Our seasoned event planners will help you to visualize and execute every detail of your event – venue selection, menu design, event rentals and tenting, décor and floral, entertainment and service staff.

From an intimate dinner to a lavish gala, our team of dedicated professionals will focus on ensuring that every guest at your event experiences an enjoyable and effortless occasion.

Our award winning culinary team constantly pushes the creative envelope in food presentation, service, decor and design.

Debra Lykkemark


CEO and company founder Debra Lykkemark oversees a high energy team who share her passion for fine food and exceptional service. In Debra’s words, “Our goal with Culinary Capers has always been to provide restaurant quality cuisine and seamless, professional service to each of our clients. We have never wavered from that commitment.”

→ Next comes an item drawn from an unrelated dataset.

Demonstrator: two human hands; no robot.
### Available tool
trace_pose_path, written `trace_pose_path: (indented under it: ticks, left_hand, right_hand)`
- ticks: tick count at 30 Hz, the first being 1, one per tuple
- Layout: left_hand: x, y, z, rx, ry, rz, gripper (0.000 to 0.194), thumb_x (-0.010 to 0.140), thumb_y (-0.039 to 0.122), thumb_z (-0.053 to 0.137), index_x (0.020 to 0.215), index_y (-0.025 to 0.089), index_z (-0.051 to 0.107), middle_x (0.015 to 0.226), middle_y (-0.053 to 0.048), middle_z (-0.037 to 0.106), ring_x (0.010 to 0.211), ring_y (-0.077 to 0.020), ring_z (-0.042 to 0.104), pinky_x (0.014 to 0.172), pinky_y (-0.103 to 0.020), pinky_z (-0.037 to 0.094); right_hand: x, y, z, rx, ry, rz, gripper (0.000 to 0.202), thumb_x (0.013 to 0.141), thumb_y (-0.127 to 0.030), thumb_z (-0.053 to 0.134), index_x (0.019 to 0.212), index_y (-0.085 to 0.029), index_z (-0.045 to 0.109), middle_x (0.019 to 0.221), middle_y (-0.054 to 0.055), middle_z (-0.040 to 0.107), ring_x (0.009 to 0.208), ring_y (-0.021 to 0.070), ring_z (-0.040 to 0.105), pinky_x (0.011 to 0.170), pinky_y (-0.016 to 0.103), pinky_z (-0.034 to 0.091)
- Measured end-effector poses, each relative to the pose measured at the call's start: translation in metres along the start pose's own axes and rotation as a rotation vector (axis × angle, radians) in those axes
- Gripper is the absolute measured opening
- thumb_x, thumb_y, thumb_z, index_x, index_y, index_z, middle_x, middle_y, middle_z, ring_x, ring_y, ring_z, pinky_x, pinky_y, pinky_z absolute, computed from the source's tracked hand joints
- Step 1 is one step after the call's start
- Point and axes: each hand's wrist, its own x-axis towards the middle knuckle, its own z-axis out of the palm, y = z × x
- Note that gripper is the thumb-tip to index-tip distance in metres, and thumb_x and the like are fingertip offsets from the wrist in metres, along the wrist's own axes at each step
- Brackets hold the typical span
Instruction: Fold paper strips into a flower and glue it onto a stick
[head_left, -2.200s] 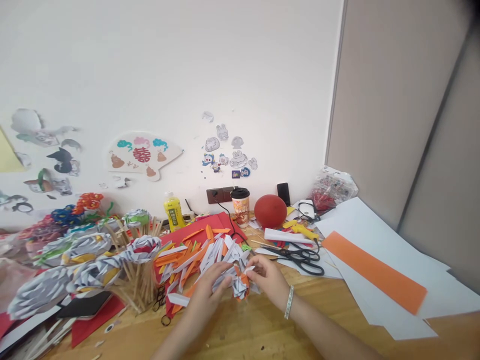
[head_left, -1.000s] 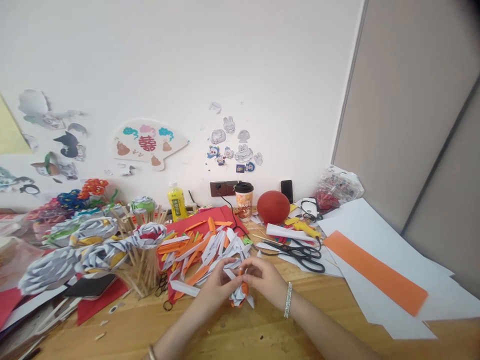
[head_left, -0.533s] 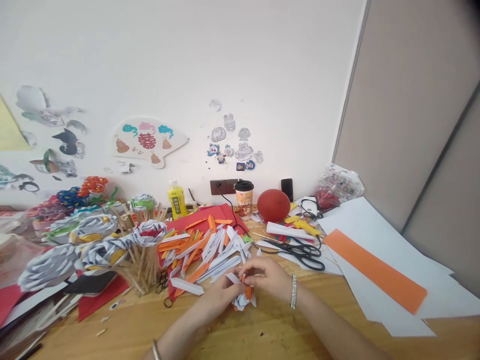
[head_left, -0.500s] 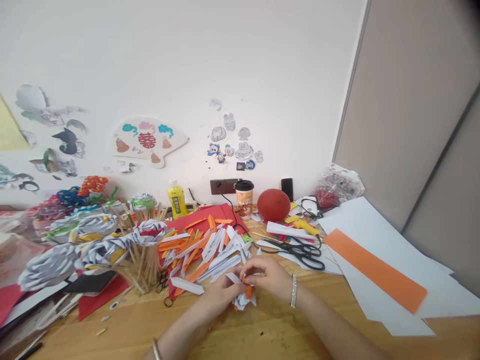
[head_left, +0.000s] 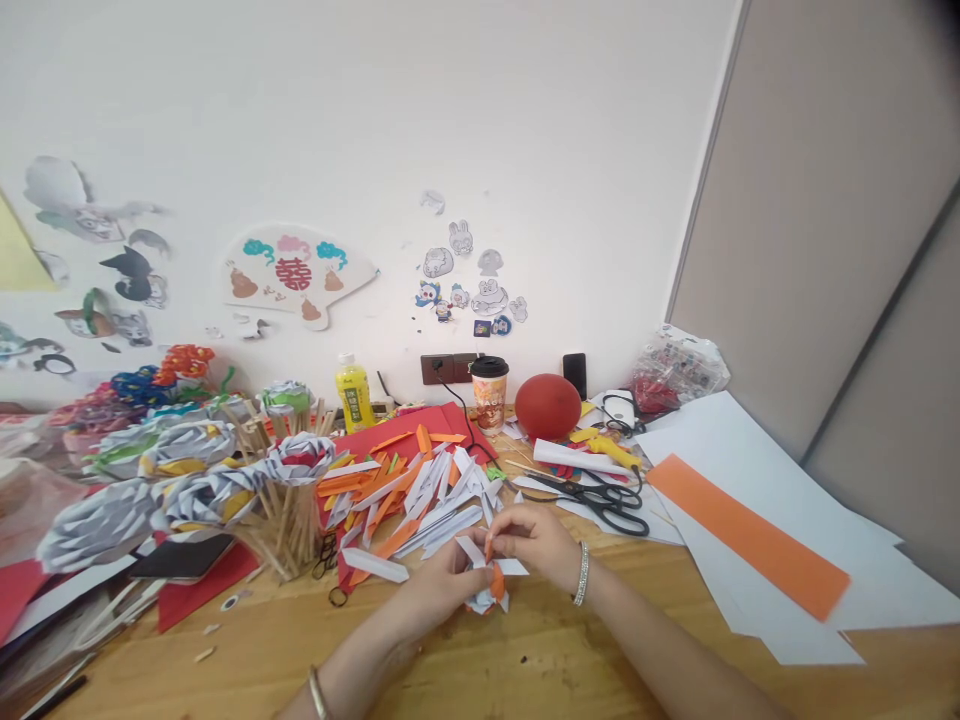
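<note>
My left hand (head_left: 448, 582) is closed around a small white and orange folded-paper piece (head_left: 484, 602), held just over the wooden table. White paper points stick out of it beside the thumb. My right hand (head_left: 534, 540) pinches a small orange paper strip (head_left: 489, 547) at the top of that piece. A white paper strip (head_left: 514, 567) juts out to the right beneath the right fingers. Behind both hands lies a heap of folded white and orange paper strips (head_left: 442, 495). The fingers partly hide how the paper parts join.
Black scissors (head_left: 619, 508) and a yellow glue gun (head_left: 611, 450) lie to the right, near white sheets (head_left: 739, 490) and an orange strip (head_left: 750, 537). Behind stand a lidded cup (head_left: 490, 398), a red balloon (head_left: 548, 406) and a yellow bottle (head_left: 354, 395). Paper flowers on sticks (head_left: 210, 495) crowd the left.
The right hand has shifted slightly, its fingers still pinching at the top of the paper piece. A white strip now shows jutting right beneath them. The left hand keeps its hold.
</note>
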Motion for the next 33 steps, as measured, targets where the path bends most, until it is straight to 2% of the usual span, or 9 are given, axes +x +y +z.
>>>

Debra served on the International Caterers Association Executive Board for nine years, including a two year term as President. She is a highly regarded and frequent featured speaker at the top international special event conferences. Debra is also active in the local community with speaking engagements that include business and women’s groups and guest appearances before students in hospitality and culinary programs.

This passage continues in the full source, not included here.